O jornal O Estado de S. Paulo afirma, em editorial publicado neste domingo (8), que a “reação da sociedade e das instituições democráticas aos arreganhos golpistas do presidente Jair Bolsonaro dos últimos dias deixa claro que não há diálogo possível com quem pretende destruir a democracia brasileira”.

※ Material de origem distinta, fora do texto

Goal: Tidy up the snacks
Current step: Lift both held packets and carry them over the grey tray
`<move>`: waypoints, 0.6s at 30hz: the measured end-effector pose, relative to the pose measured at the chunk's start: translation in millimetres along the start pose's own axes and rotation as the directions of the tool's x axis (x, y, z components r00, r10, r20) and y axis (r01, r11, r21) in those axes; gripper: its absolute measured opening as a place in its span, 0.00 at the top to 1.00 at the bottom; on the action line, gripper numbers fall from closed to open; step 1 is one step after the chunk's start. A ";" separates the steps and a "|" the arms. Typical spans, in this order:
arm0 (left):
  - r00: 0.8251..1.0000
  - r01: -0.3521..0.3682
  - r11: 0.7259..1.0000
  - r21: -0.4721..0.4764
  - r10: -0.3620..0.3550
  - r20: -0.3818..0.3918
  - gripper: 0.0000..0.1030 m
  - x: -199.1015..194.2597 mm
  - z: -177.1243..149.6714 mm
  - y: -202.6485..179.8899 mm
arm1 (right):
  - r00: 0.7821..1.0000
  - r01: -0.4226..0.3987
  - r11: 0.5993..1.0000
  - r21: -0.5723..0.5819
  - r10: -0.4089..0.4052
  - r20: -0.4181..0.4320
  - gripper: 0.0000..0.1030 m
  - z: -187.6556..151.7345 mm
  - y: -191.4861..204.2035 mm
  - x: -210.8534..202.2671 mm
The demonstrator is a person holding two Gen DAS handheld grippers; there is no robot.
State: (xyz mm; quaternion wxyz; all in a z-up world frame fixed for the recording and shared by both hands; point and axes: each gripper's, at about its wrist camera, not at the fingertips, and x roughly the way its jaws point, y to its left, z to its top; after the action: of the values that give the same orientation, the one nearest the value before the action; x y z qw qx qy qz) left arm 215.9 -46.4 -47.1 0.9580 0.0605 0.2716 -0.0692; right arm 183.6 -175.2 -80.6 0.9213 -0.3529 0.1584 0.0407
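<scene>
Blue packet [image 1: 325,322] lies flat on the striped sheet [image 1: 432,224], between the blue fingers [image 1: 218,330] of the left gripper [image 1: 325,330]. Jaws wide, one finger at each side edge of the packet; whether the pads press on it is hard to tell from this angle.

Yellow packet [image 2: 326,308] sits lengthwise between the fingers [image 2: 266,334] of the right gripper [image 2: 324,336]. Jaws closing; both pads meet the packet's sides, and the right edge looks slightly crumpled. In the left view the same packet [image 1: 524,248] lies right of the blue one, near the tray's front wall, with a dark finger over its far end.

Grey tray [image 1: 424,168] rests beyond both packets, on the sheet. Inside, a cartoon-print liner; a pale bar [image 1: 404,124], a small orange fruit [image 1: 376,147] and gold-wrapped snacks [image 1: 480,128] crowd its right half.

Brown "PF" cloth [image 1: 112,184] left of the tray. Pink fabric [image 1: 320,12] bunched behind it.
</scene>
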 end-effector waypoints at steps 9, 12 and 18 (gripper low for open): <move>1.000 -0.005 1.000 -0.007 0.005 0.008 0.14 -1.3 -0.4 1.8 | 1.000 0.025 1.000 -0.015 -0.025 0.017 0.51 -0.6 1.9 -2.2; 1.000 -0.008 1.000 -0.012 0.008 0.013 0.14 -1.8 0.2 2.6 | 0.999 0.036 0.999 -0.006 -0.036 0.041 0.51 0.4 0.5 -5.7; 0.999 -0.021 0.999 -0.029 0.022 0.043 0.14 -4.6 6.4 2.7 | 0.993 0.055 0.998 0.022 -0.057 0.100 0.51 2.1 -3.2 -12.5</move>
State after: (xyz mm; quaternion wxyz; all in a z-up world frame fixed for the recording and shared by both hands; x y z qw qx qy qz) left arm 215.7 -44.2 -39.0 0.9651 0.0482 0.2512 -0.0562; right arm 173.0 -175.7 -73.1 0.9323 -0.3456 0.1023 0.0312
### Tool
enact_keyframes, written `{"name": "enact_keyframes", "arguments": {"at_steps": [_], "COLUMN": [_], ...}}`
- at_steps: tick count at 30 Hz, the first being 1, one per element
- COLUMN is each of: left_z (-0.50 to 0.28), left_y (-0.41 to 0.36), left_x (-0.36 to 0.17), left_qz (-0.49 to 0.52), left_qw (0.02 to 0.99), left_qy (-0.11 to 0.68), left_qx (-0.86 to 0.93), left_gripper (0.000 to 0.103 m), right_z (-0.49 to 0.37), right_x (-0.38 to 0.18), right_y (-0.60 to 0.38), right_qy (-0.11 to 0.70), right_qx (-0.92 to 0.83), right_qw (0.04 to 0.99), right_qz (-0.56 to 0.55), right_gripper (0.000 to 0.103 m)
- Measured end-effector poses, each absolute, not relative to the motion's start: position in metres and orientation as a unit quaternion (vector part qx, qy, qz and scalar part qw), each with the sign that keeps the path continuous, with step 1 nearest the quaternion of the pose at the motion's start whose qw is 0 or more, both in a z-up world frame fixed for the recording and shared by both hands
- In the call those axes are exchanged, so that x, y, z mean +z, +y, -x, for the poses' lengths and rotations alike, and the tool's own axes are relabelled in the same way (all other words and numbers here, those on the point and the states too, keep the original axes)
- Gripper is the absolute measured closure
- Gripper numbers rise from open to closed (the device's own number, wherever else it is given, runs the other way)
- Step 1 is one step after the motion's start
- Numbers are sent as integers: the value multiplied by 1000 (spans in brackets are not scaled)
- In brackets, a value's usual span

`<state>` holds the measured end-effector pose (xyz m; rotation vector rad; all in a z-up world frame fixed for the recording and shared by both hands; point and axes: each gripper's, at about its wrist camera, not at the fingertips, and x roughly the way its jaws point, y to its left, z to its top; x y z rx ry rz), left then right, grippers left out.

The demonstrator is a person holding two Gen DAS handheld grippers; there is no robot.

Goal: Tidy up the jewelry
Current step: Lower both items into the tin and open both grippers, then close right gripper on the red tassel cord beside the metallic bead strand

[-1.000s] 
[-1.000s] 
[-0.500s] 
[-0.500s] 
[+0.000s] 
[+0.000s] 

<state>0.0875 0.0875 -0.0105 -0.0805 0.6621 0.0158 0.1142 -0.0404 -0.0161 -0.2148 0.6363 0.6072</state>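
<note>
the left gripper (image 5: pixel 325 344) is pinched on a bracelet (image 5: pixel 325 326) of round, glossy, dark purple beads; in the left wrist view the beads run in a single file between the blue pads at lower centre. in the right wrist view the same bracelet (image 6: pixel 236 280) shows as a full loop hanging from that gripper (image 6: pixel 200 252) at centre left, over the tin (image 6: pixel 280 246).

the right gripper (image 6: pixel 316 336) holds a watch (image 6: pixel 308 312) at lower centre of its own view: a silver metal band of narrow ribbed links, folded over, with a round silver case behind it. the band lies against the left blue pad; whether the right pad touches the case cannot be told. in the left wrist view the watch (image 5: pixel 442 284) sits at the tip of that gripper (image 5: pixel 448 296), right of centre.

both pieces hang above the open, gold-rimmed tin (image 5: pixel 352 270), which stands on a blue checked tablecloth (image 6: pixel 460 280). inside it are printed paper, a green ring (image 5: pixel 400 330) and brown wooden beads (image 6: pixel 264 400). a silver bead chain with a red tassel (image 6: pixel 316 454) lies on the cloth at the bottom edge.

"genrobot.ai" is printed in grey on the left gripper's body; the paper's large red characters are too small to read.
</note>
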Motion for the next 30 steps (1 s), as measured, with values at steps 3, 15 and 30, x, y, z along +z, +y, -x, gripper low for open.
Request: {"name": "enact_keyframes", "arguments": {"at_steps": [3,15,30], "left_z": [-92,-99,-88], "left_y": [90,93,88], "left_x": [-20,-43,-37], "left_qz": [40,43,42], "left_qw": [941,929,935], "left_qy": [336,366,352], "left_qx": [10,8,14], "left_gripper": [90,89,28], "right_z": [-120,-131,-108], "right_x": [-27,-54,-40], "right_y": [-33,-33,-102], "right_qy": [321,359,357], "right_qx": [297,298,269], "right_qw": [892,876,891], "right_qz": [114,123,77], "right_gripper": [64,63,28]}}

“Depois de inúmeras agressões de Bolsonaro às instituições democráticas, a linha vermelha parece ter sido afinal cruzada quando, na quarta-feira passada, o presidente ameaçou explicitamente agir à revelia da Constituição, perturbando as eleições de 2022 para impor suas vontades. Ao fazê-lo, espalhando informações comprovadamente falsas a respeito do sistema de votação, ofendeu ministros do Supremo Tribunal Federal e do Tribunal Superior Eleitoral, além de colocar em dúvida a honestidade dessas Cortes”, escreve o editorialista.

“Ante o derretimento de sua popularidade e de suas imensas dificuldades políticas, é certo que Bolsonaro, ao mesmo tempo que entrega o governo ao fisiologismo do Centrão, vai tramar situações para criar ainda mais tumulto, pois a estabilidade, ao baixar a maré, deixaria evidente sua monumental mediocridade como político e como governante”, ressalta um trecho do texto.

“Até aqui, as seguidas derrotas de Bolsonaro no Supremo e no Congresso – a mais recente foi a derrubada do famigerado projeto que instituiria o voto impresso – foram incapazes de fazê-lo recuar. Ao contrário: o presidente as transforma em provas de que é vítima de “pessoas que desejam a cadeira do poder por ambição”, como disse em recente discurso. Na mesma ocasião, Bolsonaro lembrou a Canção do Exército, ao dizer que, “se a Pátria amada for um dia ultrajada, lutaremos sem temor”. Ultraje à Pátria – e à democracia – é a presença de Jair Bolsonaro na Presidência da República”, finaliza o editorial.